- EXERCISE DIRECTIONS: Please work out the number of lines in the following material that include "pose", and reply with only that number.

- GIVEN MATERIAL:
——————————

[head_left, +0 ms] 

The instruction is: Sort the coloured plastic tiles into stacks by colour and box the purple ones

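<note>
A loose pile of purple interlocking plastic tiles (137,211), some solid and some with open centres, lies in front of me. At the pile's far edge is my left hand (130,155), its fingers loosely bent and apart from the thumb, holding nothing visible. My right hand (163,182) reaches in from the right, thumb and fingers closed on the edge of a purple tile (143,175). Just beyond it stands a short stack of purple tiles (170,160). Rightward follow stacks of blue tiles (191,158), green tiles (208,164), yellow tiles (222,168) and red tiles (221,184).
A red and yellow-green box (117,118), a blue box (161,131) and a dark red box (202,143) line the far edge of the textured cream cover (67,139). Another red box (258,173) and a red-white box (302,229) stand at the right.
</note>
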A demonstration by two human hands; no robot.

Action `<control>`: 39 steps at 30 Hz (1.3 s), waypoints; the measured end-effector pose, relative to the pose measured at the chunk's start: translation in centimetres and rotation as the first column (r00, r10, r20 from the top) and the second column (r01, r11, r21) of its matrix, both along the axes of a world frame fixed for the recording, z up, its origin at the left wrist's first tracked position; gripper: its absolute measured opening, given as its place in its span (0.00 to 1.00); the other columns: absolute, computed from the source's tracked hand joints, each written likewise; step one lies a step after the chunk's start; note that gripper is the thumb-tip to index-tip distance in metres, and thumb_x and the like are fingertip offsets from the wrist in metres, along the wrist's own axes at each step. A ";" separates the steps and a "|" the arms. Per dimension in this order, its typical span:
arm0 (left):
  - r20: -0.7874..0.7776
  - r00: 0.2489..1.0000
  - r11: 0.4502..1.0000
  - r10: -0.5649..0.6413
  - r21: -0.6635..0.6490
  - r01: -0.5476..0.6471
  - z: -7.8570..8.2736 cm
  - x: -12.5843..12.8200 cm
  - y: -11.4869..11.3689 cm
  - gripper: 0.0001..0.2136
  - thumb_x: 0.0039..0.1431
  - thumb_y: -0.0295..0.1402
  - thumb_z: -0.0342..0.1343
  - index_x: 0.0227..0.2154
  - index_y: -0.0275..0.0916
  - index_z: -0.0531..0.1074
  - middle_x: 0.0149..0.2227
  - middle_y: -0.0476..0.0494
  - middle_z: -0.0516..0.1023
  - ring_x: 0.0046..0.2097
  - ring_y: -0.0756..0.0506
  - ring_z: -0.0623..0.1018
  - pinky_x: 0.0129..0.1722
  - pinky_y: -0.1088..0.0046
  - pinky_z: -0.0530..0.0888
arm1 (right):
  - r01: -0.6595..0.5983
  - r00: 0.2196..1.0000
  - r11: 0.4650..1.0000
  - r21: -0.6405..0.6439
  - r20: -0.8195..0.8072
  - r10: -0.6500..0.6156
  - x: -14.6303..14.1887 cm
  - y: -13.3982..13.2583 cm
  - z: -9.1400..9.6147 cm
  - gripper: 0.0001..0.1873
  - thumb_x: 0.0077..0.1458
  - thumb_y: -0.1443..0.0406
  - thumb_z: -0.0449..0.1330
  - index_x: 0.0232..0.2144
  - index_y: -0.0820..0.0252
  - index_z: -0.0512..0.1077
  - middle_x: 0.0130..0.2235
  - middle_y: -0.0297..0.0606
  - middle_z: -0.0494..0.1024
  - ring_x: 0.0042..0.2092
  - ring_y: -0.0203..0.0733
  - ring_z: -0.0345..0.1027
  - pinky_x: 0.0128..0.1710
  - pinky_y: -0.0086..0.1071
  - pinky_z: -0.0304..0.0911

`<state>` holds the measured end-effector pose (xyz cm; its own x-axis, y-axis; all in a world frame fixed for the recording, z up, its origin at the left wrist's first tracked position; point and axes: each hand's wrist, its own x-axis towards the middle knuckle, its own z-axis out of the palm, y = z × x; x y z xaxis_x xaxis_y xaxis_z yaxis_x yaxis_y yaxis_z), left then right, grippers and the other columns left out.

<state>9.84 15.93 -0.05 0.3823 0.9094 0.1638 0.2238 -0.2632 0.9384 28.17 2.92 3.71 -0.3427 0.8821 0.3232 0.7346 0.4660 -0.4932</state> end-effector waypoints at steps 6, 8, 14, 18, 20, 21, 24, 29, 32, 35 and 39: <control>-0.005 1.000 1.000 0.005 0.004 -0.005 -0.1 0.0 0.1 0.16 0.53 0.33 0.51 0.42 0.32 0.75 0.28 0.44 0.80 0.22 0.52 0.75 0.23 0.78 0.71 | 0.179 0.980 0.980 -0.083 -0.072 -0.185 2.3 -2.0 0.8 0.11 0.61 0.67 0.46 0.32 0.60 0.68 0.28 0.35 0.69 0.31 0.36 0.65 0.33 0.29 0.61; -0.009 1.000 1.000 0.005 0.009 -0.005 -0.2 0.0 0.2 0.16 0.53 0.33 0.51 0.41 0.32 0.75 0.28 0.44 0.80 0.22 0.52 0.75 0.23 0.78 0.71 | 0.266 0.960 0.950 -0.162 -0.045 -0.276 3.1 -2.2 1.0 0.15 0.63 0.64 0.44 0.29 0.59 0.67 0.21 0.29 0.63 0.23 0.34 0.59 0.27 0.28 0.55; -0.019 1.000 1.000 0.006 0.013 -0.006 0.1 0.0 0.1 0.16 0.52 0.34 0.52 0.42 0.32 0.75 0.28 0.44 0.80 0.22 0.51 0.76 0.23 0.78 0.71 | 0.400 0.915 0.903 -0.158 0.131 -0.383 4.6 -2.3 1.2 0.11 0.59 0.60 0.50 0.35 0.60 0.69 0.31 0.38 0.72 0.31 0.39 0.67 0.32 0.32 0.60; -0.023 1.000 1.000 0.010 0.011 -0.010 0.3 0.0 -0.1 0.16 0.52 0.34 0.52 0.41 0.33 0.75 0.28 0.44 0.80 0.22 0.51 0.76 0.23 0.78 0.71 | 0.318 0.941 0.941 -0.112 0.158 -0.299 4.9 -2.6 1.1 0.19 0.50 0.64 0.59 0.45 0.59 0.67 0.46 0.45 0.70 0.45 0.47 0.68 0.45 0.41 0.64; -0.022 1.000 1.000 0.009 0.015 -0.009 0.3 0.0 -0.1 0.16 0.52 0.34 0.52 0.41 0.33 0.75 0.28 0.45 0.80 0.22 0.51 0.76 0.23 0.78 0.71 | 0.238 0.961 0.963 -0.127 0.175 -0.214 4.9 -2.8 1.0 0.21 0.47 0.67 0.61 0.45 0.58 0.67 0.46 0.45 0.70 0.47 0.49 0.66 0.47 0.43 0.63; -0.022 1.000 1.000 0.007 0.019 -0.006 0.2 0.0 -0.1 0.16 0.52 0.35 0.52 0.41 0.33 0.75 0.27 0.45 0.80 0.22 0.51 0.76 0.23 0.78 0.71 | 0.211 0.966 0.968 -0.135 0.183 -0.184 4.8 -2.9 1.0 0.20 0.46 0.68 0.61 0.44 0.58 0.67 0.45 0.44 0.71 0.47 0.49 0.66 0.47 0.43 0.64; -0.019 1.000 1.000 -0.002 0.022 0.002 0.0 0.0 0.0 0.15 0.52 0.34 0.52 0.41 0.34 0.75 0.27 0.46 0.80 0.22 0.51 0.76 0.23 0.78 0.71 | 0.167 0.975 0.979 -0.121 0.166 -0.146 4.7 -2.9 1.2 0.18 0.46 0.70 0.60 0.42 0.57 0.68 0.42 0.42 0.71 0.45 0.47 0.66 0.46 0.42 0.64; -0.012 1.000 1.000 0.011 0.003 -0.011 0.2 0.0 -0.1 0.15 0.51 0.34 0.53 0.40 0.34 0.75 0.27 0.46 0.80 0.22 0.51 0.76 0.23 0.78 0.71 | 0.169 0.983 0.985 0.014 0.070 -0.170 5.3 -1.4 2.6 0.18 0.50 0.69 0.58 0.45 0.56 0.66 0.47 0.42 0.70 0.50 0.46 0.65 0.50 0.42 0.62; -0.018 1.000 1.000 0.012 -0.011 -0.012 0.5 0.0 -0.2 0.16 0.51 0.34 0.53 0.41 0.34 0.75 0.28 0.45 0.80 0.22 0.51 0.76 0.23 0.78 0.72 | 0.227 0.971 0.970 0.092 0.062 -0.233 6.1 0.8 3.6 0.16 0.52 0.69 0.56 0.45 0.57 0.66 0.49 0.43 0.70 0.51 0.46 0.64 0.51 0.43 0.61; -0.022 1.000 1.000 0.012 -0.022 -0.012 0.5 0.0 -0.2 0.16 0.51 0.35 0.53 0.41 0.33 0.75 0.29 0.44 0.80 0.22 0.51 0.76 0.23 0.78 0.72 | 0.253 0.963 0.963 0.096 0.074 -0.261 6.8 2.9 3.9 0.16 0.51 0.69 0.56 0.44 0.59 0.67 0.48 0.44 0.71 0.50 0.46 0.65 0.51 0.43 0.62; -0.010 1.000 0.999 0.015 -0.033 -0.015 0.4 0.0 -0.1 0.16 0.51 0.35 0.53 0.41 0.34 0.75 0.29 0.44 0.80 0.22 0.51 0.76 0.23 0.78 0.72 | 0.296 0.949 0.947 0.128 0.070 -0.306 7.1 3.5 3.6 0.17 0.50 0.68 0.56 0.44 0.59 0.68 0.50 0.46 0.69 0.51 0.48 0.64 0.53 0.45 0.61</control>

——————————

- ANSWER TO THIS EXERCISE: 2